Я прекрасно знала, сколько стоило исчезновение на черном рынке. Когда я сумела выйти на подпольщиков в прошлом году, визит к продавцу чуть не стоил мне огромного штрафа. Мне все объяснили на пальцах, как работает и сколько стоит. На деле это всего лишь небольшой цифровой шифр. Один из них назвал это «молитва». Как и любой прочитанный текст, он автоматически записывается в облачной копии сознания и запускает там процесс полного уничтожения данных, а заодно ищет коды всех имеющихся копий и стирает данные в них. Как только ячейка опустошена, вирус дает сигнал о ликвидации носителя. Тогда чип тикает и останавливает деятельность мозга. Это не больно и довольно быстро, хотя и не мгновенно. Процесс длится в среднем девяносто три секунды, как мне объяснили. И стоит это больше, чем вы можете себе представить. Я ушла, сдерживая в себе беспомощные стоны и ругательства, потому что даже с моей зарплатой мне пришлось бы работать еще как минимум четырнадцать лет, чтобы это получить. Может, если бы я так не кормила своими деньгами элитные маркетплейсы, то меньше, но деньги за ненужные шмотки не вернешь. Впустую потраченная жизнь обмену и возврату не подлежит.

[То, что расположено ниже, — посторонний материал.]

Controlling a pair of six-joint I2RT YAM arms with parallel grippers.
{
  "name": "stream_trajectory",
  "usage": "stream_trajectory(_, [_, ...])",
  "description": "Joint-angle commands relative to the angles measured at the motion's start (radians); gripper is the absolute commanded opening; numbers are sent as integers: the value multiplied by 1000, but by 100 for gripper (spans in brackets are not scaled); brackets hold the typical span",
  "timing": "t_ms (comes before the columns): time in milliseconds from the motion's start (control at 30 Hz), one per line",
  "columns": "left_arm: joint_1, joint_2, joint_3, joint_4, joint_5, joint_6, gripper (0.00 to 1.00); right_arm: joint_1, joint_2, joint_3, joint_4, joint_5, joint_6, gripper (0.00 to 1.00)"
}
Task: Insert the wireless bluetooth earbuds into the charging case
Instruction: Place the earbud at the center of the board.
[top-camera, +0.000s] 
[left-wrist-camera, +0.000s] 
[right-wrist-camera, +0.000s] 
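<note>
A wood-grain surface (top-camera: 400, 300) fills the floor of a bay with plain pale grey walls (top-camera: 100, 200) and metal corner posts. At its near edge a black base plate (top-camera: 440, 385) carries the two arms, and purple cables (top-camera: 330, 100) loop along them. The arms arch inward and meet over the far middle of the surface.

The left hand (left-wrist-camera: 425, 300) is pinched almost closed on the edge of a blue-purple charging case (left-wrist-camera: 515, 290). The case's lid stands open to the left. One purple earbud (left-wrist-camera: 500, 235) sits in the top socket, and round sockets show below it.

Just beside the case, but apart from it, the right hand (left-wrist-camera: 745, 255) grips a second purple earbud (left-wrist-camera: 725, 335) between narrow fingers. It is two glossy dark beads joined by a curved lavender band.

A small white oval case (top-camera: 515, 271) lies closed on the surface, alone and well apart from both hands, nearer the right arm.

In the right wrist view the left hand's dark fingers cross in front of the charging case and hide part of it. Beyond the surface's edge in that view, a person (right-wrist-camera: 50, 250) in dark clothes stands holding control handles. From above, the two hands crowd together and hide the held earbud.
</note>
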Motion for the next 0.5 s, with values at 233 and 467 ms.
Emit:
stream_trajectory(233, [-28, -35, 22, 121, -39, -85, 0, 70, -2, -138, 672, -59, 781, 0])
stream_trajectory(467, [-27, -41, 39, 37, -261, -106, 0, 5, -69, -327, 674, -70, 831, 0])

– Хорошо нашему боссу. – Видимо, мой коллега захотел перевести разговор в немного другое русло. – Еще годик, и он свободен.
– Он это заслужил.
– Ну-ну. Симон Тор стоял у истоков всего этого конвейера. Все-то он заслужил. Работает всего на пару месяцев дольше тебя. И все его индексы – тоже вранье. Все подделка. Он и дерьмового анекдота придумать не сможет. Гнилой кадр.
– Он мог не работать вовсе.
– Угу, изначально на это и надеялся, я уверен. Пока не понял, что те, кто выше в пищевой цепочке, его надули.
– Не знала, что он настолько тебе неприятен.
– Он урод.
– Ты его не знаешь.
– Он нравится только тебе. Но это потому что у вас давняя интрижка, да? Я не осуждаю. У него дома крутой интерьер, наверное?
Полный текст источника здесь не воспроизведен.